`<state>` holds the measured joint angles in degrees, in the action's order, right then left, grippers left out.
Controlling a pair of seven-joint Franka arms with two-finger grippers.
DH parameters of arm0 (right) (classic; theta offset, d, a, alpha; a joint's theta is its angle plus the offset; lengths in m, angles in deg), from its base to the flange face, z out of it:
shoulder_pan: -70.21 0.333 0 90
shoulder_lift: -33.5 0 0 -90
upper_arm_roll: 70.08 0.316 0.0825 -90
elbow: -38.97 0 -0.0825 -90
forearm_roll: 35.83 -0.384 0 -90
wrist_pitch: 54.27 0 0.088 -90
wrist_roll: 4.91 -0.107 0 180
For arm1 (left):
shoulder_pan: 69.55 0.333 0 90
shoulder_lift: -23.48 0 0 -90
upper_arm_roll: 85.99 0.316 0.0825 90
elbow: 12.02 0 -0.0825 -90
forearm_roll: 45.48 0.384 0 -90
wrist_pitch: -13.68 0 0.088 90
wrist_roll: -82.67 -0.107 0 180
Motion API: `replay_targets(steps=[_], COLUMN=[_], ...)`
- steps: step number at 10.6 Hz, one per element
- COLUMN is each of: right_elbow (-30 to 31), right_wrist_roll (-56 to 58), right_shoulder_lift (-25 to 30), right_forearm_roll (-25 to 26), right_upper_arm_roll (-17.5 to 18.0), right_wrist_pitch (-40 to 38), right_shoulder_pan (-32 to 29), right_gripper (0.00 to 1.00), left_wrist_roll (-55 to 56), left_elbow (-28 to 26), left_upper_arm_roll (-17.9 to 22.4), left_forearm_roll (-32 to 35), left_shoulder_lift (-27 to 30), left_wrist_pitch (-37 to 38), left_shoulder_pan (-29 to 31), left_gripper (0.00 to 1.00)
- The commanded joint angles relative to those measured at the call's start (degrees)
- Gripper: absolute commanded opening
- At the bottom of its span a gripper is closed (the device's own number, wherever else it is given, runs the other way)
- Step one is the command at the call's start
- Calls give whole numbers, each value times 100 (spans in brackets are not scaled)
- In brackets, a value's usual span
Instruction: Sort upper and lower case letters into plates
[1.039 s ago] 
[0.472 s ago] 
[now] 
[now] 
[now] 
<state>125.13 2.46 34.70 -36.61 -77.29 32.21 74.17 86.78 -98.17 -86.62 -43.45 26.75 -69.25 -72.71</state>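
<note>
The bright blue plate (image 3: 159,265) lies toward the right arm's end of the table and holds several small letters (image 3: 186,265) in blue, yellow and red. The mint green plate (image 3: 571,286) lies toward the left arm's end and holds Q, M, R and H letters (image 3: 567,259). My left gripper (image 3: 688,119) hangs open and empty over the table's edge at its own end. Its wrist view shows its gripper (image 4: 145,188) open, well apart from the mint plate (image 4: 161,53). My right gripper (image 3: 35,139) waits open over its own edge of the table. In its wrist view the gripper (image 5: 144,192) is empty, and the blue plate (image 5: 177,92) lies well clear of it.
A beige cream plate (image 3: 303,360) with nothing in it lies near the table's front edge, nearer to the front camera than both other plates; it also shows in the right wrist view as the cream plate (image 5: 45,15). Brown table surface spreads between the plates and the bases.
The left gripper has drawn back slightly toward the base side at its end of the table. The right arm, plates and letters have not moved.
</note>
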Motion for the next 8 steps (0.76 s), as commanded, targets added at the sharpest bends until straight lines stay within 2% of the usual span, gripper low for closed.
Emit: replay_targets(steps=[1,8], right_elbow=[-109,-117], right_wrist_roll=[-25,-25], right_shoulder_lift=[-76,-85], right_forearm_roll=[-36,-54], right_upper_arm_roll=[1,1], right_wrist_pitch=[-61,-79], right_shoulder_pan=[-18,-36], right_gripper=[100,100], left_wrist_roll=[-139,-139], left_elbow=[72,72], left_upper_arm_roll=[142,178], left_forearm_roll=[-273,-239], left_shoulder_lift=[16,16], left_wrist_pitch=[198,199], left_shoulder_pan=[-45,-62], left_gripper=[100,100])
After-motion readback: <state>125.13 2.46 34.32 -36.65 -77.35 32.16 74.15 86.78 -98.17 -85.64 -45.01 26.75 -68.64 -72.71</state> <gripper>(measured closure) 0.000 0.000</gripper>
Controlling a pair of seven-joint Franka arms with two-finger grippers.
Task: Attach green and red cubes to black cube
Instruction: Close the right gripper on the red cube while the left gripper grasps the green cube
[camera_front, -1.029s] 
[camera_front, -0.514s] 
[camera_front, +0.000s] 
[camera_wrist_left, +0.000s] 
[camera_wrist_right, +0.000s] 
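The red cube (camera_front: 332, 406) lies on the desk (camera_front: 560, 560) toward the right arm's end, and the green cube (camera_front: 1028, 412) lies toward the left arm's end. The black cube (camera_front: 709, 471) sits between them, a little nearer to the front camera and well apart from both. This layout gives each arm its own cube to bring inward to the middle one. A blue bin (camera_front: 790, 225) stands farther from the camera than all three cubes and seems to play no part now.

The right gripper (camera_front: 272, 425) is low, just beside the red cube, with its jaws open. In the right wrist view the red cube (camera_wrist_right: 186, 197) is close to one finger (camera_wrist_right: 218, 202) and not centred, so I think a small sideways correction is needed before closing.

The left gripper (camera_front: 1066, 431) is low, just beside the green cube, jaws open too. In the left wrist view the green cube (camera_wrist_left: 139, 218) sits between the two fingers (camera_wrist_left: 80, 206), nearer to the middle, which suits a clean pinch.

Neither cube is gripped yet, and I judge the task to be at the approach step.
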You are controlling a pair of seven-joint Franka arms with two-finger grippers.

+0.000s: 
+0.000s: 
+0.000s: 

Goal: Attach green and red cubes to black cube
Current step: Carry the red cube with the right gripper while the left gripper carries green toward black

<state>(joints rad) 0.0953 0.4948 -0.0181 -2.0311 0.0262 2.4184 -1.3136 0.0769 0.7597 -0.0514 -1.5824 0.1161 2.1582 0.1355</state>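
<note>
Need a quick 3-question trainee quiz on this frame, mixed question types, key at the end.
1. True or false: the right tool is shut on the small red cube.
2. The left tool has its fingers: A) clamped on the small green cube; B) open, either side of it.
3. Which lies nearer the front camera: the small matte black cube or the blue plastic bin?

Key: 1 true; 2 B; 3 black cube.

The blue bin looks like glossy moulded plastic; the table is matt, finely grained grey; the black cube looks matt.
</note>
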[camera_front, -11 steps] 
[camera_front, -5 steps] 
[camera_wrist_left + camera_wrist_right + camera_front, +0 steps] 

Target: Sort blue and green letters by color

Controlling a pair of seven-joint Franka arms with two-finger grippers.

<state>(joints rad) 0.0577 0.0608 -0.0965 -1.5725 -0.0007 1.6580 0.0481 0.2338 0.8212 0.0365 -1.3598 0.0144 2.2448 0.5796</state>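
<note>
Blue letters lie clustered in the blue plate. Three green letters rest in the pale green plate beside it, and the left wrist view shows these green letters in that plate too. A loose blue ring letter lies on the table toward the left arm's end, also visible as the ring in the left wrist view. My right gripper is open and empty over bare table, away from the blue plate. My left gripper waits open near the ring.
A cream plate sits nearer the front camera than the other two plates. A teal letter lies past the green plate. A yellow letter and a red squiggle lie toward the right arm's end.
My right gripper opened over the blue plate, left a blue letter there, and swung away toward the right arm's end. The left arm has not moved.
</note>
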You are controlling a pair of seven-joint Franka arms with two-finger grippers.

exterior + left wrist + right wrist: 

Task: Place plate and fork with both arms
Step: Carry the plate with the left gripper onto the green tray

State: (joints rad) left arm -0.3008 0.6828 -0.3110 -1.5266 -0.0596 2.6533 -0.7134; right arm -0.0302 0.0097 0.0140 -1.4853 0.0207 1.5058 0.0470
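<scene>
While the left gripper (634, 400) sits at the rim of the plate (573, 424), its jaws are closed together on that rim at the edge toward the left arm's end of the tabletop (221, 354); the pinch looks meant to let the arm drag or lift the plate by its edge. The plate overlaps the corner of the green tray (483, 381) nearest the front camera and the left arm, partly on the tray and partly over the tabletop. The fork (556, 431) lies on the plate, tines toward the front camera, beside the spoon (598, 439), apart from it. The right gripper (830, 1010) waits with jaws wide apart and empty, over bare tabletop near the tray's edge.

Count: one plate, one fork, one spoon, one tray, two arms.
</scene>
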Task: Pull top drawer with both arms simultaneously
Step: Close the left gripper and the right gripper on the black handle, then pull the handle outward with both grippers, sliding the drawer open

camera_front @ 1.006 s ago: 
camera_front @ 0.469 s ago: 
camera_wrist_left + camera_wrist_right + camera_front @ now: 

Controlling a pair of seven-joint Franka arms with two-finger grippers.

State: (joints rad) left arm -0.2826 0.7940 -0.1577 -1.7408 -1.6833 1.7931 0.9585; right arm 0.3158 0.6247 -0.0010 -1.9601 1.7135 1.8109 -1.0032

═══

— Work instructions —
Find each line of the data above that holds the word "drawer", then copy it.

— Response —
Task: Pull top drawer with both arms simultaneously
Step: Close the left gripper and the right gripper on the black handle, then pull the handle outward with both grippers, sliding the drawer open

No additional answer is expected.